I am getting Duncan neutered when he hits 18 months. I feel this is important when it comes to male large breed dogs. 

My Rottie I had neutered right at 6 months. He was very tall and lanky his whole life. He looked like a teenage dog. At 8 years old people often thought he was a pup or young adult. He also died of bone cancer at 9 years old which is also linked to early neutering. Duncan is now 10 months old and I can tell that he is not only growing taller, but he is filling out and getting the mass and bulk to him that many large breed male dogs will have (which I am sure the testosterone plays a part in too). My Rottie was very tall, but lacked in the pure bulk and mass that a lot of male Rotties have. I have always wondered if it was due to being neutered at a young age....I am leaning towards yes.


----------



## CavePaws

Just wanted to point out that S&N does not always fix aggression...Females can become worse after being spayed, I know Indi became worse after being spayed at 5 months.

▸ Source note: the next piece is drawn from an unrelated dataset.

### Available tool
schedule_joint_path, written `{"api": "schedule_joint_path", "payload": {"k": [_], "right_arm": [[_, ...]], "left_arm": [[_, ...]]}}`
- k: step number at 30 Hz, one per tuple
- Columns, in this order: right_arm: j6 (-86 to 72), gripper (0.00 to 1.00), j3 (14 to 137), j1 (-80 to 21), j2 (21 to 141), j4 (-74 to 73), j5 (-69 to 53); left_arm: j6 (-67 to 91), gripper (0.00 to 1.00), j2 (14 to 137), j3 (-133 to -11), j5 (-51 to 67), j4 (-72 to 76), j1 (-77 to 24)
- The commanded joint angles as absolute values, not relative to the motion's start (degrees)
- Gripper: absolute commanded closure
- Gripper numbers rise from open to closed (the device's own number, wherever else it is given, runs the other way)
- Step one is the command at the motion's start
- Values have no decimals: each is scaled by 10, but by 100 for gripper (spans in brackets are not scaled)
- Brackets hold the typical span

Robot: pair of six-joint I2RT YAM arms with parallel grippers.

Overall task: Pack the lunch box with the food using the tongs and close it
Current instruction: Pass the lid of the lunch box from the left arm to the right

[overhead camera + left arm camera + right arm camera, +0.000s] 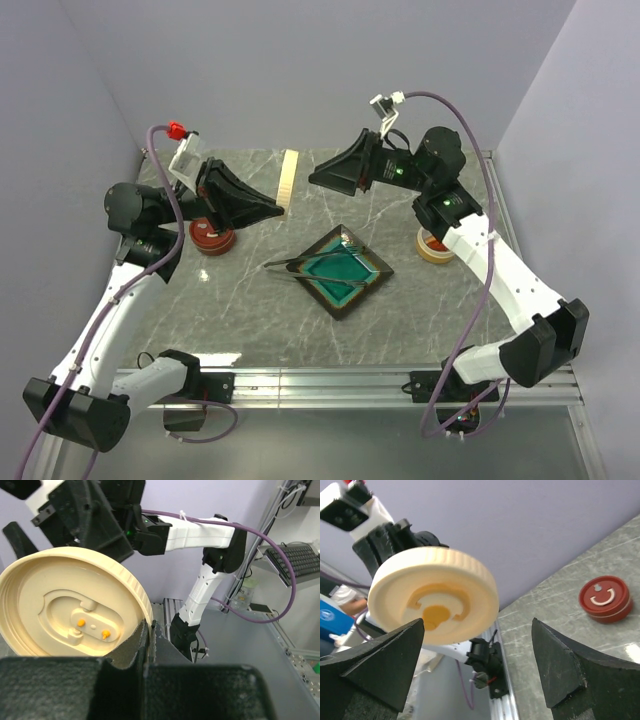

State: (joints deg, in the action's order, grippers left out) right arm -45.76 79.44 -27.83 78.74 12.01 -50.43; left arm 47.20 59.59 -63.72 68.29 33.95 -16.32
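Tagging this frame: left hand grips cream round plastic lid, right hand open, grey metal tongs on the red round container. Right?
No: top external view shows the grey metal tongs lying across the teal square dish, not on the red round container. Left hand gripping the cream round plastic lid and right hand open both hold.

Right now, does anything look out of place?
Yes: the cream lid is pinched by its rim in the left gripper, held on edge in mid-air, while the tongs lie untouched across the green dish.
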Motion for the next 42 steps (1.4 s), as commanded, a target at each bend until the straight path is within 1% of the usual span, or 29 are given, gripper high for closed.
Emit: {"api": "schedule_joint_path", "payload": {"k": [1, 5, 7, 15, 19, 20, 23, 26, 29, 30, 35, 37, 42], "right_arm": [[-522, 6, 820, -283, 796, 157, -496], [-634, 11, 773, -283, 800, 220, -495], [-677, 11, 759, -284, 799, 247, -495], [-730, 18, 733, -293, 798, 271, -501], [-771, 20, 707, -297, 800, 286, -502], [-778, 22, 701, -298, 801, 291, -500], [-799, 25, 692, -304, 806, 299, -495], [-820, 26, 684, -307, 812, 308, -490], [-863, 26, 666, -306, 815, 346, -487], [-873, 25, 663, -306, 815, 354, -486], [-919, 23, 650, -305, 812, 367, -483], [-925, 23, 655, -306, 812, 360, -483], [-940, 24, 653, -305, 813, 373, -483]], "left_arm": [[434, 100, 589, -647, 704, 337, -172], [383, 100, 589, -653, 716, 295, -181], [351, 100, 589, -662, 722, 264, -185], [245, 100, 584, -678, 726, 186, -190], [167, 100, 585, -700, 729, 100, -193], [139, 100, 585, -704, 730, 89, -195], [103, 99, 586, -712, 734, 58, -200], [70, 99, 584, -714, 737, 32, -206], [13, 99, 581, -716, 733, -1, -207], [-13, 99, 580, -721, 732, -45, -207], [-126, 99, 578, -733, 720, -134, -209], [-148, 100, 579, -736, 717, -166, -210], [-186, 100, 580, -738, 715, -189, -213]]}}
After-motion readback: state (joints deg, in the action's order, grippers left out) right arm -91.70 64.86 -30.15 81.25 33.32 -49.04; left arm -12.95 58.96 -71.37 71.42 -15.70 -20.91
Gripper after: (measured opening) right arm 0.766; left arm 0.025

Tucker, a male of ours, had zero improvement in his aggression because of neutering. 

Veterinarians are usually no behaviorist and if they try to tell you to spay/neuter your dog because of 'future aggression issues', walk away. Another note, if your dog is already 'marking' neutering him is NOT going to stop this behavior. Indi hikes her leg up to mark things and *she* is spayed, only started doing this after being spayed when she hit a little over a year. That's one pissy female dog for you. ;] All my male dogs who were neutered before they started lifting their legs still do a lean to pee. The male who was neutered at a year lifts his leg and marks things on walks.

Luvmybrt - I think you're right. Our dog Tucker who had pretty severe aggression at 4 months old, vet told us to neuter him before it got worse, now has hip problems and barely any muscle in his hind legs. It's really sad, my father who is Tucker's main care taker is livid with the veterinarian for suggesting this/neutering him so early. Tucker is 5 now and is on several supplements for his hips and a low daily dose of baby aspirin. It's sad, it most likely could have been prevented if he had been allowed to mature like he should have.


----------



## BrownieM

I have owned 2 male standard poodles. Both were neutered before they lifted their legs (one neutered at 1 year and 1 at 6 months). Both didn't begin lifting their leg until after they were neutered. From what I have heard, leg lifting may be a learned behavior?


----------



## CavePaws

That's really interesting BrownieM! I wonder if it's a personal preference as well? Preston and Tucker have our dog Puck to learn from when it comes to lifting their leg and neither have followed suit. I know Indi marks just to mark and actively seeks out other dogs pee to mark over.


----------



## BrownieM

When Henry first started lifting his leg, he would try and squat at the same time. It was HIlarious.


----------



## werecatrising

Both my male dogs were neutered at about 6 months of age. They both started lifting their leg at about a year and a half.


----------



## KlaMarie

I terms of health, I think there are pro and cons to each side of the spay/neuter argument. So it all comes down to personal opinions and preferences. 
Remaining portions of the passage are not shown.